_REQUIRED ACTION:_ Your job is to set down the stretch of entries that opens with the line containing "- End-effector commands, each" and closes with the line containing "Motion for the". Keep both end lines, copy each exactly, and add nothing.

── DATASET EXTRACT ──

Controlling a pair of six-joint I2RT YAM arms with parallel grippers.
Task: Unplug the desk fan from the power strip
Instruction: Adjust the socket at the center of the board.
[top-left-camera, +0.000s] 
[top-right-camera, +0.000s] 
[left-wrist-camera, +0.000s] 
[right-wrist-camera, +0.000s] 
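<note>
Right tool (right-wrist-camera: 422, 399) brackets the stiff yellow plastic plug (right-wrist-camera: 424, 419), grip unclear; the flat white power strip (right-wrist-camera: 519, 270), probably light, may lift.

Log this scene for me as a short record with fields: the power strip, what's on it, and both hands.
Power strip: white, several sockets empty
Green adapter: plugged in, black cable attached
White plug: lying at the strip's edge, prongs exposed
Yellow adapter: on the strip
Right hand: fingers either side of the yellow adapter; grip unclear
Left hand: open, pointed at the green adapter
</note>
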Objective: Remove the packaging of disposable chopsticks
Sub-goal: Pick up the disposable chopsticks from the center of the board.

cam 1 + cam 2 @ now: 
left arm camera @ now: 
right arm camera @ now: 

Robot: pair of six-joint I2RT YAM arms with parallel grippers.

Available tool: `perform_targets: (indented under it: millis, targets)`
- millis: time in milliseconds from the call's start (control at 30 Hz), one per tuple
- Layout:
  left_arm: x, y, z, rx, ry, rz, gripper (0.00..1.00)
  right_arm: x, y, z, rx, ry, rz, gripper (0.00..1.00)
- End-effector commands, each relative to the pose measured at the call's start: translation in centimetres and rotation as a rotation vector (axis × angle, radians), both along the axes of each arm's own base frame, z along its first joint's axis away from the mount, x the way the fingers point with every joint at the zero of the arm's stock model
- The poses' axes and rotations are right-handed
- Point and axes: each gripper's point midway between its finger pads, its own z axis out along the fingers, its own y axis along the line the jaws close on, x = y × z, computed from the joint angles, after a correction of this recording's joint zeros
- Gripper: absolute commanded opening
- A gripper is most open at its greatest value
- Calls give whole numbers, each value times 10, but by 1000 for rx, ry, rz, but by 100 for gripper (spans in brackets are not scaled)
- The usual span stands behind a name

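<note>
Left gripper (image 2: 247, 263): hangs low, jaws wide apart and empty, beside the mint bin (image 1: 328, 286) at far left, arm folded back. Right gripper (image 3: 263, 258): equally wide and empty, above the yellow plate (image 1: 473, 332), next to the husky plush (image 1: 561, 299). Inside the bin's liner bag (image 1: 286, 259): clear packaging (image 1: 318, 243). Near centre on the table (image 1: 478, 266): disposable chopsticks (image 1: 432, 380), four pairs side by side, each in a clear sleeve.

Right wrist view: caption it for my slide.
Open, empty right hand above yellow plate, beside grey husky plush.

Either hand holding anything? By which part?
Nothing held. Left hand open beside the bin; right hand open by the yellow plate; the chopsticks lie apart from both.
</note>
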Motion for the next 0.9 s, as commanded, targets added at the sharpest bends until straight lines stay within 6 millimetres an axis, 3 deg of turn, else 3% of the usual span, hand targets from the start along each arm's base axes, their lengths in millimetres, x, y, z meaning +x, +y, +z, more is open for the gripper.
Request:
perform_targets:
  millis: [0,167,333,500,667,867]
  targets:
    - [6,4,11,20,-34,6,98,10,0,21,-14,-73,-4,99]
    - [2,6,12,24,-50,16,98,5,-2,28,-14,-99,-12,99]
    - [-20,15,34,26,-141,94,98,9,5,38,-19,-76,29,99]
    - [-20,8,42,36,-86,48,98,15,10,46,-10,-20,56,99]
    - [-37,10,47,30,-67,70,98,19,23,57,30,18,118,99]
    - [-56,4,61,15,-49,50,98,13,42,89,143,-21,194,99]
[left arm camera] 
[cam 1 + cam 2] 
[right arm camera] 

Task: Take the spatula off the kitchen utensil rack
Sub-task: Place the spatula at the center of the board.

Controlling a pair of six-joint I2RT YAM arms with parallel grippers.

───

_ANSWER TO THIS EXERCISE:_
- End-effector commands, each relative to the pose measured at the call's start: translation in centimetres and rotation as a rotation vector (axis × angle, radians), both along the axes of each arm's own base frame, z along its first joint's axis away from the mount, x the way the fingers point with every joint at the zero of the arm's stock model
- The poses' axes and rotations are right-handed
- Point and axes: each gripper's point midway between its finger pads, its own z axis out along the fingers, its own y axis along the line the jaws close on, x = y × z, computed from the joint angles, after a correction of this recording's joint zeros
- Gripper: absolute commanded opening
- A gripper is most open at its greatest value
- Calls give whole numbers, each value times 10, but by 1000 for rx, ry, rz, but by 100 for gripper (spans in brackets are not scaled)
- The usual span stands behind a name

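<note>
Left gripper (image 2: 247, 263): hangs low, jaws wide apart and empty, beside the mint bin (image 1: 328, 286) at far left, arm folded back. Right gripper (image 3: 263, 258): equally wide and empty, above the yellow plate (image 1: 473, 332), next to the husky plush (image 1: 561, 299). Inside the bin's liner bag (image 1: 286, 259): clear packaging (image 1: 318, 243). Near centre on the table (image 1: 478, 266): disposable chopsticks (image 1: 432, 380), four pairs side by side, each in a clear sleeve.

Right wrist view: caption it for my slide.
Open, empty right hand above yellow plate, beside grey husky plush.

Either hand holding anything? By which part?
Nothing held. Left hand open beside the bin; right hand open by the yellow plate; the chopsticks lie apart from both.
</note>
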Motion for the next 0.9 s, as commanded, targets added at the sharpest bends until straight lines stay within 6 millimetres an axis, 3 deg of turn, else 3% of the usual span, hand targets from the start along each arm's base axes, their lengths in millimetres, x, y, z meaning +x, +y, +z, more is open for the gripper.

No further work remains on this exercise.